3. Develop a Ritual—But Make It Their Choice
Nothing says “I care” quite like a regular ritual, but skip the forced heart-to-heart on the sofa. Think smaller. Maybe it’s a weekly chippy tea, a brisk walk with the dog, or a once-a-week breakfast at that questionable pancake place.
The trick: let them help pick the ritual.
When teens get to choose, they feel respected—and you’re more likely to get genuine conversation over a plate of chips than during a scheduled “family meeting.”
Dr. Michael Thompson, a clinical psychologist specialising in adolescence, emphasises the power of routines in creating safe spaces for teens to open up.
The more low-key the ritual, the less pressure there is to talk, which, paradoxically, often leads to more conversation.
4. Communicate on Their Turf
Texting isn’t just for memes and cryptic one-letter replies. A quick message—“Picked up your favourite ice cream!” or “You’ll never guess what Nan said today”—shows you’re thinking of them, minus the intensity of face-to-face questioning.
Parenting expert Michelle Icard recommends using digital communication to keep the connection open, especially for teens who clam up in person.
Emoji-laden texts, silly GIFs, or even a meme war can go a long way in showing interest while respecting their space. Just promise not to use any slang you learned on Urban Dictionary unless you’re ready for some serious side-eye.
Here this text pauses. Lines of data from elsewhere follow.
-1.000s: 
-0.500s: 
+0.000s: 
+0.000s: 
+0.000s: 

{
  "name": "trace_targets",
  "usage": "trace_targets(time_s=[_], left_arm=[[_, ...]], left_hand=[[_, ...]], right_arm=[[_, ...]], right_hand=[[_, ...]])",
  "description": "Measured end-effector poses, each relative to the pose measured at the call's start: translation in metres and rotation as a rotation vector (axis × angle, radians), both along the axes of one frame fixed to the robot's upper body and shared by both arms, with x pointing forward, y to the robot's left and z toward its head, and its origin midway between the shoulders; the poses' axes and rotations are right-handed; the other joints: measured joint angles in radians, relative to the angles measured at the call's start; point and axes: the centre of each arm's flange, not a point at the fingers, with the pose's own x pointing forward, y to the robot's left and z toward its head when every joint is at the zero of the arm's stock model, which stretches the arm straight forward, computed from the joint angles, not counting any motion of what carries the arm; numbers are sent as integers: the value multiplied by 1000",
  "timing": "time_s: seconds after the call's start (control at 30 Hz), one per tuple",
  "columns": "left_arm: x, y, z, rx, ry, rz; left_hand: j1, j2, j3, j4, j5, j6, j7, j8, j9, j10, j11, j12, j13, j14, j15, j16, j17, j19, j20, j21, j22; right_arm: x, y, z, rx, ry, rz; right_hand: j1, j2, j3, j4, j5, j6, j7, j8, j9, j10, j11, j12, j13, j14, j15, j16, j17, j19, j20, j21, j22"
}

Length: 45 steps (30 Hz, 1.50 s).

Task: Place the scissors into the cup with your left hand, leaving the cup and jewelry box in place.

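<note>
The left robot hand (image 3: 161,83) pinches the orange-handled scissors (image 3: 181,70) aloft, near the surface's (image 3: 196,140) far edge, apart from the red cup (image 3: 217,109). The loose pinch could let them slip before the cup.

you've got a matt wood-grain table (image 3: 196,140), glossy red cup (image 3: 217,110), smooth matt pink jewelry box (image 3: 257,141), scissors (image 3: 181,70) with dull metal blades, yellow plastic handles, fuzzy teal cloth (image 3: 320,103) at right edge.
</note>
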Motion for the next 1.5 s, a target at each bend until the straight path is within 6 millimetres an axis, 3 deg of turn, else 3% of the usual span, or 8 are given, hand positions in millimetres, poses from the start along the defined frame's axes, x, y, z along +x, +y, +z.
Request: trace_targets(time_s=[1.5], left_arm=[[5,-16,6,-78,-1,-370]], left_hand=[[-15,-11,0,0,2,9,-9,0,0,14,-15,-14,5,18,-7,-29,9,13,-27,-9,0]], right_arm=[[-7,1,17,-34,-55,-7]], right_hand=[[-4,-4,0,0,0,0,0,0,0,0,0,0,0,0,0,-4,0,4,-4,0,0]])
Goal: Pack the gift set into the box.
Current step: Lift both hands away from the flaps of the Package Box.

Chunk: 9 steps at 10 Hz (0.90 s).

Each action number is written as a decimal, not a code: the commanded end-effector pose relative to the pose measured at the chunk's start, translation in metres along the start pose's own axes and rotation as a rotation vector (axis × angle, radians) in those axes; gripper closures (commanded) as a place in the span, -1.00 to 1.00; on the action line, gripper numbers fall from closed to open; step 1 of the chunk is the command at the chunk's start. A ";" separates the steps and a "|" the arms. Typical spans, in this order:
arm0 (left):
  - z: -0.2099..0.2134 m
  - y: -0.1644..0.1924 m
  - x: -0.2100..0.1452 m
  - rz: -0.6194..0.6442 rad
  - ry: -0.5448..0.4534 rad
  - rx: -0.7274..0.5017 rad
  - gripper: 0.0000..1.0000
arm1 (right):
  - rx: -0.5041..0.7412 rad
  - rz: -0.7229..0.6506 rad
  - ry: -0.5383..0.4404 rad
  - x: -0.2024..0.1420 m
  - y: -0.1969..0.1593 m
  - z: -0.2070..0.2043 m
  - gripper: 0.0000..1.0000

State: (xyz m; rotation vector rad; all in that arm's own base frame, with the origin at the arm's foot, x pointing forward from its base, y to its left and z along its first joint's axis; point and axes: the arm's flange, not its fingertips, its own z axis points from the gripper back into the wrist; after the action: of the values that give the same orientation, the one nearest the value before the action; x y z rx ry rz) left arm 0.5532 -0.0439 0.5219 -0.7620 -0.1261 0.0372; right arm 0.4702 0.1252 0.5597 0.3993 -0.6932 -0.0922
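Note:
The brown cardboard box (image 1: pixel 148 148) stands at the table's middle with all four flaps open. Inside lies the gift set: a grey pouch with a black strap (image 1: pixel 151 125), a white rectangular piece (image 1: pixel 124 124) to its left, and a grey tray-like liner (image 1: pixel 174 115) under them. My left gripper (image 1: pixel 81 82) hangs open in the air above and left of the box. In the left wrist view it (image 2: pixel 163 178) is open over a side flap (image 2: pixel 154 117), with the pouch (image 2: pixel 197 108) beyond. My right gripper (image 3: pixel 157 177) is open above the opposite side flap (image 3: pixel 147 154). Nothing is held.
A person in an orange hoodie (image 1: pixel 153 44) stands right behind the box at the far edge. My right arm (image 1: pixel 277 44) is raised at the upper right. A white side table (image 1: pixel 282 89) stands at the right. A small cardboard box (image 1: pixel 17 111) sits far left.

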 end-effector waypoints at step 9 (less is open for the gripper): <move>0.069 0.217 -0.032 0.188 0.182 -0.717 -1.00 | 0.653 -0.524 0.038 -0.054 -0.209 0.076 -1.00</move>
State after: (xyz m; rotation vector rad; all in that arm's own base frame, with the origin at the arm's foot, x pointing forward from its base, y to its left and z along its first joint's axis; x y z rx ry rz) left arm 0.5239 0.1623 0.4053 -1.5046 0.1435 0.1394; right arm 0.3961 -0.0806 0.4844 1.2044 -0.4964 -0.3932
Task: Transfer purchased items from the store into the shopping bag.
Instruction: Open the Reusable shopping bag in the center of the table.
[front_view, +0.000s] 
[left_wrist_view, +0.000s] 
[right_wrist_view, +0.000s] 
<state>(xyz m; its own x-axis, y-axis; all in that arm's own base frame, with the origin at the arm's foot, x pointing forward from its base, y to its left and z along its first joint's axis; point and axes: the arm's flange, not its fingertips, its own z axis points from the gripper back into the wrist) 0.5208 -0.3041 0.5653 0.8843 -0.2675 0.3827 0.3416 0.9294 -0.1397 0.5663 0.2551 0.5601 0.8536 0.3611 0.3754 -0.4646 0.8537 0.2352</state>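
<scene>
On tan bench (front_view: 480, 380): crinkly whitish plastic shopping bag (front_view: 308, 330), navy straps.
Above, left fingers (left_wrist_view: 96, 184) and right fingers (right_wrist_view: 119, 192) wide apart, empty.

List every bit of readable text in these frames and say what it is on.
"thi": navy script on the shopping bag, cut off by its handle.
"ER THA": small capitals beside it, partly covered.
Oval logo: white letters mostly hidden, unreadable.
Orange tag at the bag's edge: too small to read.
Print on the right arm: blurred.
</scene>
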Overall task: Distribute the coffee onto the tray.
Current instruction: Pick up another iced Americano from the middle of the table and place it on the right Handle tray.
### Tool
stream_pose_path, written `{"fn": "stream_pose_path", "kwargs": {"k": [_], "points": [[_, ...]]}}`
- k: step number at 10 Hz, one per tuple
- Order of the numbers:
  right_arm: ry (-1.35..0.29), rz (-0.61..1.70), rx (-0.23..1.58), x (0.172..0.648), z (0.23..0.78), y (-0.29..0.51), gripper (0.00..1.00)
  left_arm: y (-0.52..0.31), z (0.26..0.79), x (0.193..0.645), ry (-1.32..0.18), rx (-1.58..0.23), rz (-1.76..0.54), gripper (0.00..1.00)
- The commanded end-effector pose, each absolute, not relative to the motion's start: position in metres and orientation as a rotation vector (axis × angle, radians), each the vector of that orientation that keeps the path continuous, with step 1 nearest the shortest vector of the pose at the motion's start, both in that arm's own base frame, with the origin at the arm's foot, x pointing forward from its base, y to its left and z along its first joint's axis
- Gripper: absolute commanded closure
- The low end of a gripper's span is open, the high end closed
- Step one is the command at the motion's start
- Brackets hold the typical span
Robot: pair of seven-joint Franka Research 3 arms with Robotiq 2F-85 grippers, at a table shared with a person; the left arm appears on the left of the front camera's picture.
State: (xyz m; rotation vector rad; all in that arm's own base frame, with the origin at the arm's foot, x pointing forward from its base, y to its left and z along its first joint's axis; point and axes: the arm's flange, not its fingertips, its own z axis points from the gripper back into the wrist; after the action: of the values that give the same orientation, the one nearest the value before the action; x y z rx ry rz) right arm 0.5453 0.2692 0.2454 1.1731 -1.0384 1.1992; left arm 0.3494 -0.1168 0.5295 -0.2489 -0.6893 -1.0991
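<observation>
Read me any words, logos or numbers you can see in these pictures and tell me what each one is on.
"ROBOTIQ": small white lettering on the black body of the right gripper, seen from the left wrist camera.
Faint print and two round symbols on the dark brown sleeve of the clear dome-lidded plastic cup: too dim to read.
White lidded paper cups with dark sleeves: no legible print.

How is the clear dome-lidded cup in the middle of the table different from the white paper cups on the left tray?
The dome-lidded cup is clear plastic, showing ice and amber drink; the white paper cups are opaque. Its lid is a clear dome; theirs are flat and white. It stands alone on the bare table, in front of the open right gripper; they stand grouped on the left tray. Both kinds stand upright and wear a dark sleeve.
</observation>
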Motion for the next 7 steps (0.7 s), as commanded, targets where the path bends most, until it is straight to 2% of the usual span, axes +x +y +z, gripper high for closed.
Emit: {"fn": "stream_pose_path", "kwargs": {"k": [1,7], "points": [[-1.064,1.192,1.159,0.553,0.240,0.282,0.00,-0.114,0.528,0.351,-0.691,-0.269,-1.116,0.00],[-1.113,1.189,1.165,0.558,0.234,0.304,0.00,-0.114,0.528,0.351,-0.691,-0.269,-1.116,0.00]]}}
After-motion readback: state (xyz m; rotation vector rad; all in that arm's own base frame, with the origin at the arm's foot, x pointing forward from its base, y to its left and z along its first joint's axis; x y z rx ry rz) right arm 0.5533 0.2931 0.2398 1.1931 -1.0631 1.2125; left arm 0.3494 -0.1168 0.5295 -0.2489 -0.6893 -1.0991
5. Ask Them to Teach You Something
Teens are experts in all sorts of things that make adults feel like they’re 112 years old. Whether it’s a trending TikTok dance, a new gaming strategy, or just why everyone suddenly cares about F1 racing, ask them to show you how it works.
A study from the University of California demonstrated that teens who teach their parents a skill develop increased confidence and are more likely to share their ideas and feelings.
Plus, letting your teen be the expert (and you the slightly clueless student) is a refreshing role reversal. You might even accidentally bond—just don’t blame anyone if you end up with a wonky viral dance video on your phone.
6. Use Errands and Car Rides as Stealth Chat Opportunities
Parents of teens quickly learn that eye contact and deep conversation rarely mix. Enter the beauty of parallel activities: driving, walking, folding laundry, or even queuing at the shop together.
When attention is divided and expectations are low, your teen might just start talking.
Clinical psychologist Dr. Laura Markham points out that side-by-side activities often work better than face-to-face chats for teens.
Without the pressure of intense focus, subjects that might be awkward or difficult can surface naturally. Try a casual “Anything interesting happen at college?” as you both stare out the windscreen.
No awkward silences, no pressure, just everyday connection.
7. Show Up for the Small Stuff
Big moments—performances, matches, awards—get all the attention, but the everyday “small stuff” matters more than most teens will ever admit.
They might not say much when you appear at the school play run-through, art show, or open-mic night, but they’ll notice.
Research from Search Institute finds that even older teens crave small acts of support from adults.
Consistently showing up, quietly cheering them on from the background, tells your teen you care about their interests, not just their grades or “achievements.”
You don’t have to be front and centre—sometimes being the quiet champion in the cheap seats is the best role.
Keeping the Door Open
Every parent wants to know what’s going on inside their teenager’s mind, but very few teens are keen to reveal all. The good news: you don’t need to interrogate, stalk, or become a TikTok influencer to stay connected.
A little creativity, some patience, and a willingness to show up (sometimes literally, sometimes just with a well-timed emoji) can make all the difference.
You may not get a full conversation every day, but these non-embarrassing check-ins build trust, foster connection, and remind your teen that you’re always in their corner—even if they only answer with a grunt (for now). Stick with it.
One day, they just might surprise you with more than a one-word reply. Or at the very least, a new meme.